5. Returning for Future Purchases 

A few months later, this same manager is looking for data architecture solutions that will provide security and big data management. They remember their experience with the data management company and start their search on that particular website. When they see they offer software for their needs, they spend less time in the consideration stage and move quickly into purchasing. They also begin recommending the company to other people in the industry when they’re looking for similar products.

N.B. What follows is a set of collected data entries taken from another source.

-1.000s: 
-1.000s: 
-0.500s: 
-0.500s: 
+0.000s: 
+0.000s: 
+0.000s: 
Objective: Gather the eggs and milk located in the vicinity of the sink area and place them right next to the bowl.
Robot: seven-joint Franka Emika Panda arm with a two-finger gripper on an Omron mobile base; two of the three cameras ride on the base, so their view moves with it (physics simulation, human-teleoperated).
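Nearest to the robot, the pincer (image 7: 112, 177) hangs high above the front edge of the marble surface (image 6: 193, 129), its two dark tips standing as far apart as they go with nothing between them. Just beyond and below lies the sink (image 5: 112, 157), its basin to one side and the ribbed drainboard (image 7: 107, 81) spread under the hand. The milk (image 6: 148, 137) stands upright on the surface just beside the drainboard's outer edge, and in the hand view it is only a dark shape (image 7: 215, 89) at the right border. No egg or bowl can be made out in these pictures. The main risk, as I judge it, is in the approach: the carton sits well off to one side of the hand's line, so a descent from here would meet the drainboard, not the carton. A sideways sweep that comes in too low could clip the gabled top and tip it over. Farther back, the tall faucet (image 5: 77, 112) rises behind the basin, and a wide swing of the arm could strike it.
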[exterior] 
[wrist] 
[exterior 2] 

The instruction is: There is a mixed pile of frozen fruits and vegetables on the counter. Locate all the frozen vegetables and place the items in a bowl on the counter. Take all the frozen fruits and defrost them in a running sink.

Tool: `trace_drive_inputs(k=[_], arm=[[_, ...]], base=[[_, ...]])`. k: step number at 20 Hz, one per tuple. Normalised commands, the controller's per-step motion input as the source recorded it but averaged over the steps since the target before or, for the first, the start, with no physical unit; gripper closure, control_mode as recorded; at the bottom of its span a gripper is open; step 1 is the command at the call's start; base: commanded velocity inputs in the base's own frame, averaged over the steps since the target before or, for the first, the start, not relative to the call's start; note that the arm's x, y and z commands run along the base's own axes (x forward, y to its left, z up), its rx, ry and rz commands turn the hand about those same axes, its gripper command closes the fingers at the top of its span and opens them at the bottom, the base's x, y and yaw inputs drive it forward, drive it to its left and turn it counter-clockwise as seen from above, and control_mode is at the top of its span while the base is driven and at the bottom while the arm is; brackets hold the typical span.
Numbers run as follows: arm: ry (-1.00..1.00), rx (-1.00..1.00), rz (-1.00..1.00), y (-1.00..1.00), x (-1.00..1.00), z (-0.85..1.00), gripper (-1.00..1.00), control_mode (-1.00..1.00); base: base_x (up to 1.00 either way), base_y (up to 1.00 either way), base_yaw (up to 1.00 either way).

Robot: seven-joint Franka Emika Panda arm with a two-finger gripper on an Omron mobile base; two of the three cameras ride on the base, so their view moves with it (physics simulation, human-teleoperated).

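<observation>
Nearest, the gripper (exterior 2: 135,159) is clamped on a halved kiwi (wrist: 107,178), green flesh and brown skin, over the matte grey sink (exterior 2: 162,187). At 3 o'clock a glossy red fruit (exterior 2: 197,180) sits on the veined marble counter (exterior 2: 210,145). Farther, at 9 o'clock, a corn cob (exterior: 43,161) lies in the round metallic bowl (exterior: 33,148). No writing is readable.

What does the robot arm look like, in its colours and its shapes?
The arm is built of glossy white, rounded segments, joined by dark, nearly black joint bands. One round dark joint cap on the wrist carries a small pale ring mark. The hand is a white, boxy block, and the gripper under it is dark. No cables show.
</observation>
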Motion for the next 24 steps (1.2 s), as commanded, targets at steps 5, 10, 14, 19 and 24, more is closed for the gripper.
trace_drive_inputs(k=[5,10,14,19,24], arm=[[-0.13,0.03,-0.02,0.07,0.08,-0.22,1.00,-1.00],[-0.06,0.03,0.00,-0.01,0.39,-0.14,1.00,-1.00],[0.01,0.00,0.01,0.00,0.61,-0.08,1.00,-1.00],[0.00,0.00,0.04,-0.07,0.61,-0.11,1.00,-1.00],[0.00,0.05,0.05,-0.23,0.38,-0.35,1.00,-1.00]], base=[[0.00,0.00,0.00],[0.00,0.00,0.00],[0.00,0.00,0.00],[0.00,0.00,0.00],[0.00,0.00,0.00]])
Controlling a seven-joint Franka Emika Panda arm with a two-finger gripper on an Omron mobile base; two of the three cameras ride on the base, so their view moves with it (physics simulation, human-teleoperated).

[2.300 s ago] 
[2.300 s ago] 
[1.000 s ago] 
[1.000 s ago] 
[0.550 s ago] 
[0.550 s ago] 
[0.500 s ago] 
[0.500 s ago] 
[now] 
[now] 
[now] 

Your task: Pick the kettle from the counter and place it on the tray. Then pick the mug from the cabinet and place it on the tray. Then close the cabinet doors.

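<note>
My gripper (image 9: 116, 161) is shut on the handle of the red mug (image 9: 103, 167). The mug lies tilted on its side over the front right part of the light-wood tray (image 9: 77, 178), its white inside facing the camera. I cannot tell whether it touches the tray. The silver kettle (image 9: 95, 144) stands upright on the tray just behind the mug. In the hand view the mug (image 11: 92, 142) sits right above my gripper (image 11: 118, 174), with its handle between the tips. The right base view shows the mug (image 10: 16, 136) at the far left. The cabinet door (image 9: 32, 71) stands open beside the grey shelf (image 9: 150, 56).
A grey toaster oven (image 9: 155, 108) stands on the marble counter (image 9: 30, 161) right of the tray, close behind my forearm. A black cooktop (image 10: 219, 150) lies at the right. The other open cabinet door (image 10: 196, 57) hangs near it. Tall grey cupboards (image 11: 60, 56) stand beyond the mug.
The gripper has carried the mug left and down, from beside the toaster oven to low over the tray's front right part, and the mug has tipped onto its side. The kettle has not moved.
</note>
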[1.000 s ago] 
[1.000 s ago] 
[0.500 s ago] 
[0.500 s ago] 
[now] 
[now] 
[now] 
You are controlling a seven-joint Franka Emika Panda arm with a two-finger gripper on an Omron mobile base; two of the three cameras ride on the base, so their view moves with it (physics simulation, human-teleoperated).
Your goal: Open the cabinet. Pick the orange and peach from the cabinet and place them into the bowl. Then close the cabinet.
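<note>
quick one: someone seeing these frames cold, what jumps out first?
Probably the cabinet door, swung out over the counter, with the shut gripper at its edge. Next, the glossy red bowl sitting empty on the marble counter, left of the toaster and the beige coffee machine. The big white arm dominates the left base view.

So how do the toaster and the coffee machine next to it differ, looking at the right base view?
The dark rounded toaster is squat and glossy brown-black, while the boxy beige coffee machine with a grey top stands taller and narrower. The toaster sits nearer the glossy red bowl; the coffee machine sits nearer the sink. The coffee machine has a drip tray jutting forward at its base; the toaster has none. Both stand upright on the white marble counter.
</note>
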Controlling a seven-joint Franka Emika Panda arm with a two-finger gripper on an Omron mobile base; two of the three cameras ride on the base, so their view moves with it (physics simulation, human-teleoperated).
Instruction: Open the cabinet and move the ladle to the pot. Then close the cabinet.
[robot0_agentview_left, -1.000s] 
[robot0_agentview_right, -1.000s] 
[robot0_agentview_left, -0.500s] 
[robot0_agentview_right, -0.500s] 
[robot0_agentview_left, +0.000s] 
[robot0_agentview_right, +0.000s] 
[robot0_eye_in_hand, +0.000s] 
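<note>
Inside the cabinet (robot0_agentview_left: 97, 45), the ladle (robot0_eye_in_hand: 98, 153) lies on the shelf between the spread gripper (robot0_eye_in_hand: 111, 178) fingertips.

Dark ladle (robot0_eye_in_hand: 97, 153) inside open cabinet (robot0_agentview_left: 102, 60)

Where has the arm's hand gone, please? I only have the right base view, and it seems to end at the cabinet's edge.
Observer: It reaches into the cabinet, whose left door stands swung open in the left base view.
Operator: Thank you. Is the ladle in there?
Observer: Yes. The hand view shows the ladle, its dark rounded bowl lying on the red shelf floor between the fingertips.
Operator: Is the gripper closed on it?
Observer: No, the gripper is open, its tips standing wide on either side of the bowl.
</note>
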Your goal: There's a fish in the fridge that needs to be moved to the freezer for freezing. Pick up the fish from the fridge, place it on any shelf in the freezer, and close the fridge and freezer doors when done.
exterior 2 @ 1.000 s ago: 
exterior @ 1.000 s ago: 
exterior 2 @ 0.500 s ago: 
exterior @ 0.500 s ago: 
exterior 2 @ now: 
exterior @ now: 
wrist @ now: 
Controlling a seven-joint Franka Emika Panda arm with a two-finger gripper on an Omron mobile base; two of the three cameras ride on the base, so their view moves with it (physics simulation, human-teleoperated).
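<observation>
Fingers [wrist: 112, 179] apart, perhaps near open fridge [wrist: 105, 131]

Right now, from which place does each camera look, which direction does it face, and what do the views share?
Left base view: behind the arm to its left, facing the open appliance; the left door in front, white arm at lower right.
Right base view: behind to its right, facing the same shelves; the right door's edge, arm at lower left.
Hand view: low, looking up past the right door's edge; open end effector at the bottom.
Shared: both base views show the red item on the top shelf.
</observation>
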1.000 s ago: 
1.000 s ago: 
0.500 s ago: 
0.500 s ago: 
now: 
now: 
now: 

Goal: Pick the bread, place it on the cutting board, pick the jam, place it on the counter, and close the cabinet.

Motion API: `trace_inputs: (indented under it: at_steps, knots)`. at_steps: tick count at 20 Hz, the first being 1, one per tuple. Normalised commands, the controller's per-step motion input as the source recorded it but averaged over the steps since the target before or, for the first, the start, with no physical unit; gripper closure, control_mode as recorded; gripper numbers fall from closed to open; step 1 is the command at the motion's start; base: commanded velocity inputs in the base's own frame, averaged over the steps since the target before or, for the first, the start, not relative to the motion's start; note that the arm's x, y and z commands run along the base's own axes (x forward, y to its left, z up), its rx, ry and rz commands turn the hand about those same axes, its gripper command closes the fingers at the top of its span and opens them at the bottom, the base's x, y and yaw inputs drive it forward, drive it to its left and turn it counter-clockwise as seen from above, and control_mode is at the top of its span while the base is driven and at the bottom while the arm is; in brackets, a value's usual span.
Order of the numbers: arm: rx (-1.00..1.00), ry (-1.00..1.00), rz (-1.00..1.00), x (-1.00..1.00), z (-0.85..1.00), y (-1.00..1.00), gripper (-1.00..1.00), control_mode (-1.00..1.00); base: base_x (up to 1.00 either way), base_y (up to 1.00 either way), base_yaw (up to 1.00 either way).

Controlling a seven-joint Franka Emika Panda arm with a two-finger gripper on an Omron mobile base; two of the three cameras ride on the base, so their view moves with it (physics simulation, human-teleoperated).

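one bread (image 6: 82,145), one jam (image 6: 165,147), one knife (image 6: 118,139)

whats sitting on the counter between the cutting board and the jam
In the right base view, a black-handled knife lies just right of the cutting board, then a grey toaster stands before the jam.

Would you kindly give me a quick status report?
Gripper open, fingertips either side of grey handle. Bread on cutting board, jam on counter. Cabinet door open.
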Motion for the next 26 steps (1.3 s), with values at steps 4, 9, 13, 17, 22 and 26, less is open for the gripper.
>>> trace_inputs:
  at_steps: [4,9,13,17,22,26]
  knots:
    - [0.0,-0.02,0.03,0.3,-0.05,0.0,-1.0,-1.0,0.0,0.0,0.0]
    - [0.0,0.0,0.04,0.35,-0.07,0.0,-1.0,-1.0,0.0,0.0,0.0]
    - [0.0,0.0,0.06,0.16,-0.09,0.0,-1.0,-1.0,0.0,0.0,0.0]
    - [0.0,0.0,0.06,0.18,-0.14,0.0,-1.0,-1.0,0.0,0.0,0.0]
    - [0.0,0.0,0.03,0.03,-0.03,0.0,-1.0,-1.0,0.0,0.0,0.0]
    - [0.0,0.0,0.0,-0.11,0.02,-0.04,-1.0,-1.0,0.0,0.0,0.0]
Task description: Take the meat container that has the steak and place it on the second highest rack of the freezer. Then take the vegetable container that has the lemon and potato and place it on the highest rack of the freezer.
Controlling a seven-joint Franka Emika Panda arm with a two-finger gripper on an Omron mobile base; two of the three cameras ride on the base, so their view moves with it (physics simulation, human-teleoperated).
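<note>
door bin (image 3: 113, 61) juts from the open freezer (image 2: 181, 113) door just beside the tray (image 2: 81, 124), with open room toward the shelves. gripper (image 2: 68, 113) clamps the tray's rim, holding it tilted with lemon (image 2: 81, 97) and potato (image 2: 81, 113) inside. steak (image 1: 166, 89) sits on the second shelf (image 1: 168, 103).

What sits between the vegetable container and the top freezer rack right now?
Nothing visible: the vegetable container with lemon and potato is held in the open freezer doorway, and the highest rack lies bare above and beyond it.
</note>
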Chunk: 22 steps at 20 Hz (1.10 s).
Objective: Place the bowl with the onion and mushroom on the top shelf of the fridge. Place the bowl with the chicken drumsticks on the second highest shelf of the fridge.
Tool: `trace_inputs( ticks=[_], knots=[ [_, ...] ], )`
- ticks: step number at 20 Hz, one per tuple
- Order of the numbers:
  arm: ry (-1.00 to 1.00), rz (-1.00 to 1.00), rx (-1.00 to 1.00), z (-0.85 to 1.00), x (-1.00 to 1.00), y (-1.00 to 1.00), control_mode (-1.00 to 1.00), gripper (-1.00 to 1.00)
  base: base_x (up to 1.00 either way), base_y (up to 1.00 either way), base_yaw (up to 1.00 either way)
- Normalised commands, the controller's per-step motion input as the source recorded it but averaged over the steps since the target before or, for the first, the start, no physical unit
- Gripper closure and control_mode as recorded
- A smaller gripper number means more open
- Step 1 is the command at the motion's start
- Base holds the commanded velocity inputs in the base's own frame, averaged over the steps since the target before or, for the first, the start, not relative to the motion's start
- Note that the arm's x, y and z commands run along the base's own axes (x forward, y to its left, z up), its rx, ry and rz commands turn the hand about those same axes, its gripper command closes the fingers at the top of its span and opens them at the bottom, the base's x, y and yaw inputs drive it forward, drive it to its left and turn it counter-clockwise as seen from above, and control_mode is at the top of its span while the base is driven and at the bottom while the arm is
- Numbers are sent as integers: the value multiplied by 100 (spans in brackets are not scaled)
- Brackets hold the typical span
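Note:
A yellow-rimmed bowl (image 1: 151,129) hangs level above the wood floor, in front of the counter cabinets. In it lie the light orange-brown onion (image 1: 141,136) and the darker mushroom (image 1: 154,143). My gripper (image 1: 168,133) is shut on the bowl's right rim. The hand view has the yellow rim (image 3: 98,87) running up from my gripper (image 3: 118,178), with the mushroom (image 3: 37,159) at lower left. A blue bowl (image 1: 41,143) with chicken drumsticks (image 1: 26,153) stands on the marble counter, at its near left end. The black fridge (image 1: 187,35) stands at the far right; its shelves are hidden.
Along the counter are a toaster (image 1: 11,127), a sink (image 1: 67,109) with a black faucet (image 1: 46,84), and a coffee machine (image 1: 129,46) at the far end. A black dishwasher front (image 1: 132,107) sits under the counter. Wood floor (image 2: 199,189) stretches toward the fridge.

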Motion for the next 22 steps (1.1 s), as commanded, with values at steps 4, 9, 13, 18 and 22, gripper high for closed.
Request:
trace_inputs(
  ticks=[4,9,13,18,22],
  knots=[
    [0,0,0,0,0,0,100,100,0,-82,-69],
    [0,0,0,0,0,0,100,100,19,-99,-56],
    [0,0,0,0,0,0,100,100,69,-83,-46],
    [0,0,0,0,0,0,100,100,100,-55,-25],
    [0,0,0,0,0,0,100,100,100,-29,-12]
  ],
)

The Importance of Improving the Customer Journey 

Spending time and resources focusing on the customer journey may seem like a luxury, but the benefits it can have for your organization are a necessity in today’s business environment. Here are some statistics about the importance of focusing on the customer journey:

  • 87% of companies use their understanding of the customer journey as a decision-making tool
  • 89% of companies can identify gaps in their service by looking at the customer journey
  • 91% of companies say an improved customer journey led to increased sales

Overall, this shows that companies that focus on customer journeys can benefit in revenue and profitability. Optimizing the customer journey also helps decision-makers at the company to stay focused on customers. It also helps improve the customer experience and your brand. A well-optimized customer journey makes the purchasing process easier and more enjoyable for the customers, which improves their experience. 

Customer Journey Management Best Practices

Successful customer journey management requires every interaction a customer has with your brand to be satisfying while also aligning with business goals. To have an effective customer journey management strategy, you will need to consider these best practices:

1. Map the Customer Journey

Customer journey mapping is a great way to visualize every expected touchpoint a customer will have with your brand. A customer journey map can help you understand the flow of the customer experience. 

2. Segment Your Customers

Not every consumer will have the same customer journey, nor will they want to. By segmenting your customers based on demographics, behaviors, preferences, and buying habits, you can create tailored versions of the customer journey to meet the specific needs of these different customers. 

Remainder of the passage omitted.